• Work instructions: Output a character-exact copy of the data, images removed.

• Available data:
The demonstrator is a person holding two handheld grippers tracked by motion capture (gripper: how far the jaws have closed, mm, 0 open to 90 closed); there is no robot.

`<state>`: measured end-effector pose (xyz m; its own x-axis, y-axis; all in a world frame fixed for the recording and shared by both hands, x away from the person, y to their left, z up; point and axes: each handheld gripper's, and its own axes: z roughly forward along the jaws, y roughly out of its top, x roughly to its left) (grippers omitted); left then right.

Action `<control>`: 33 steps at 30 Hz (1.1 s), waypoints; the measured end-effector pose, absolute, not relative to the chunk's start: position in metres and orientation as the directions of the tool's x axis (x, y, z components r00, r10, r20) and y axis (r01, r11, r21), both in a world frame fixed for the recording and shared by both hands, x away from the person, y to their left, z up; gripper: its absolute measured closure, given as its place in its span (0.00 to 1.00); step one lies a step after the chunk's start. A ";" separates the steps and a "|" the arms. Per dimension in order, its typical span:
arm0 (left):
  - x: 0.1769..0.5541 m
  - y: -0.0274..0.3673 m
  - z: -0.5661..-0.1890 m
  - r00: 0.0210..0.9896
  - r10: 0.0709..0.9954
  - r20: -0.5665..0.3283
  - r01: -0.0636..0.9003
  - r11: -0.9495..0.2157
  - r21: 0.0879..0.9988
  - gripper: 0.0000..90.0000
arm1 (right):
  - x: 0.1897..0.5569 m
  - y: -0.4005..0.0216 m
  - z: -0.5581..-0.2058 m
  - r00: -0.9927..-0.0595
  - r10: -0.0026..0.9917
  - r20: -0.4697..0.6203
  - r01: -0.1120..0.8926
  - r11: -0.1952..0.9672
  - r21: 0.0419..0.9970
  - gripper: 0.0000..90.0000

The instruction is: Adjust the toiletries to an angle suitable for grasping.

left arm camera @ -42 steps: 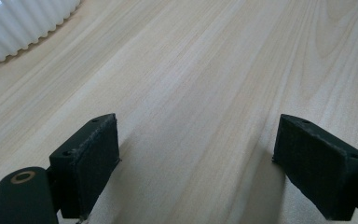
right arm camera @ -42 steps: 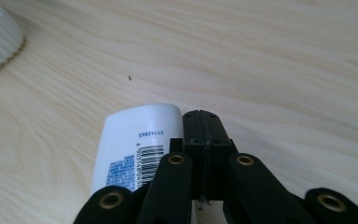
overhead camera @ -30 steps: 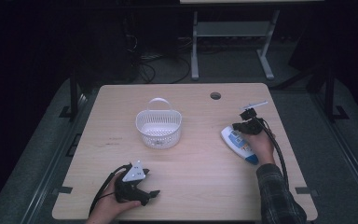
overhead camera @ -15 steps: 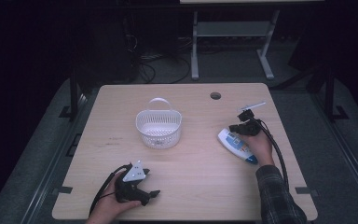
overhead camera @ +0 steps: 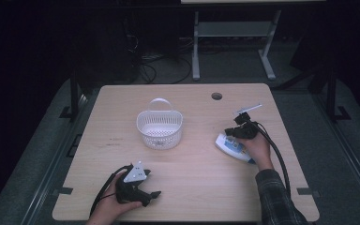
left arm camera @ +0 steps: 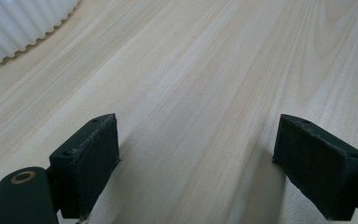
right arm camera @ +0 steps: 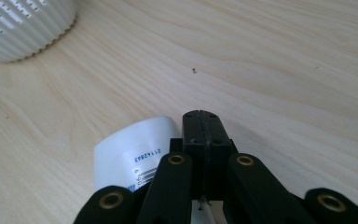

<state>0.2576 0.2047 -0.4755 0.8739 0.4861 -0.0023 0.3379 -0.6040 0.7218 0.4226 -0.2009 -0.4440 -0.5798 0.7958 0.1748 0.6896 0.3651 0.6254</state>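
On a wooden table (overhead camera: 192,168), the right gripper (overhead camera: 236,132), jaws pressed together over a white tube (overhead camera: 232,147) lying right of the basket (overhead camera: 159,129), seems mid-pickup, likely needing a lift basketward; the left gripper (overhead camera: 145,194) rests open.

- The high view looks forward and down from above the person's side, taking in the whole wooden table (overhead camera: 192,178), the dark floor and a metal stand (overhead camera: 234,42) beyond it
- The left gripper view sits low over the tabletop (left arm camera: 205,70), looking along its own two parted jaws; the ribbed wall of the white basket (left arm camera: 18,23) cuts the upper left corner
- The right gripper view is also close to the wood, looking past its closed jaws, with the basket (right arm camera: 23,28) at upper left
- All three views share the basket (overhead camera: 160,129) and the surrounding tabletop
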 end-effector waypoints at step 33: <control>0.258 0.204 -0.476 0.874 0.486 -0.002 0.338 -0.604 0.722 0.15 | 0.387 -0.172 -0.439 -0.675 0.719 0.163 0.634 0.453 0.627 1.00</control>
<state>0.2576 0.2044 -0.4755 0.8740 0.4859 -0.0021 0.3376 -0.6041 0.7218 0.3873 -0.1716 -0.4394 -0.6753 0.7193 0.1630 0.6340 0.4531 0.6267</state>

• Result for this task:
The demonstrator is a person holding two handheld grippers tracked by motion capture (gripper: how far the jaws have closed, mm, 0 open to 90 closed); there is no robot.

`<state>`: measured end-effector pose (xyz m; its own x-axis, y-axis; all in a world frame fixed for the recording and shared by both hands, x away from the person, y to their left, z up; point and axes: each handheld gripper's, and its own axes: z roughly forward along the jaws, y roughly out of its top, x roughly to its left) (grippers omitted); left then right.

Action `<control>`: 33 steps at 30 Hz (1.1 s), waypoints; the measured end-effector pose, absolute, not relative to the chunk's start: position in metres and orientation as the directions of the tool's x axis (x, y, z components r00, r10, r20) and y axis (r01, r11, r21), both in a world frame fixed for the recording and shared by both hands, x away from the person, y to their left, z up; gripper: its absolute measured closure, given as its place in its span (0.00 to 1.00); step one lies a step after the chunk's start. A ";" separates the steps and a "|" the arms. Per dimension in order, its typical span:
arm0 (left):
  - x: 0.1769..0.5541 m
  - y: -0.0274..0.3673 m
  - z: -0.5661..-0.1890 m
  - r00: 0.0210..0.9896
  - r10: 0.0709..0.9954
  - r20: -0.5665..0.3283
  - r01: -0.0636..0.9003
  - r11: -0.9495..0.2157
  - r21: 0.0879..0.9988
  - gripper: 0.0000..90.0000
arm1 (right):
  - x: 0.1897..0.5569 m
  - y: -0.4005..0.0216 m
  - z: -0.5581..-0.2058 m
  - r00: -0.9927..-0.0595
  - r10: -0.0026..0.9917
  - r20: -0.4697..0.6203
  - r01: -0.1120..0.8926
  - r11: -0.1952..0.9672
  - r21: 0.0419..0.9970
  - gripper: 0.0000..90.0000

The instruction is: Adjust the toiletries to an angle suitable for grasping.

left arm camera @ -42 steps: 
right arm camera @ -42 steps: 
overhead camera @ -30 steps: 
overhead camera @ -15 steps: 
overhead camera @ +0 steps: 
left arm camera @ +0 steps: 
right arm camera @ +0 steps: 

<state>0.2576 0.2047 -0.4755 0.8739 0.4861 -0.0023 0.3379 -0.6040 0.7218 0.4226 -0.2009 -0.4440 -0.5798 0.7958 0.1748 0.6896 0.3651 0.6254</state>
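On a wooden table (overhead camera: 192,168), the right gripper (overhead camera: 236,132), jaws pressed together over a white tube (overhead camera: 232,147) lying right of the basket (overhead camera: 159,129), seems mid-pickup, likely needing a lift basketward; the left gripper (overhead camera: 145,194) rests open.

- The high view looks forward and down from above the person's side, taking in the whole wooden table (overhead camera: 192,178), the dark floor and a metal stand (overhead camera: 234,42) beyond it
- The left gripper view sits low over the tabletop (left arm camera: 205,70), looking along its own two parted jaws; the ribbed wall of the white basket (left arm camera: 18,23) cuts the upper left corner
- The right gripper view is also close to the wood, looking past its closed jaws, with the basket (right arm camera: 23,28) at upper left
- All three views share the basket (overhead camera: 160,129) and the surrounding tabletop
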 end-effector waypoints at step 33: <control>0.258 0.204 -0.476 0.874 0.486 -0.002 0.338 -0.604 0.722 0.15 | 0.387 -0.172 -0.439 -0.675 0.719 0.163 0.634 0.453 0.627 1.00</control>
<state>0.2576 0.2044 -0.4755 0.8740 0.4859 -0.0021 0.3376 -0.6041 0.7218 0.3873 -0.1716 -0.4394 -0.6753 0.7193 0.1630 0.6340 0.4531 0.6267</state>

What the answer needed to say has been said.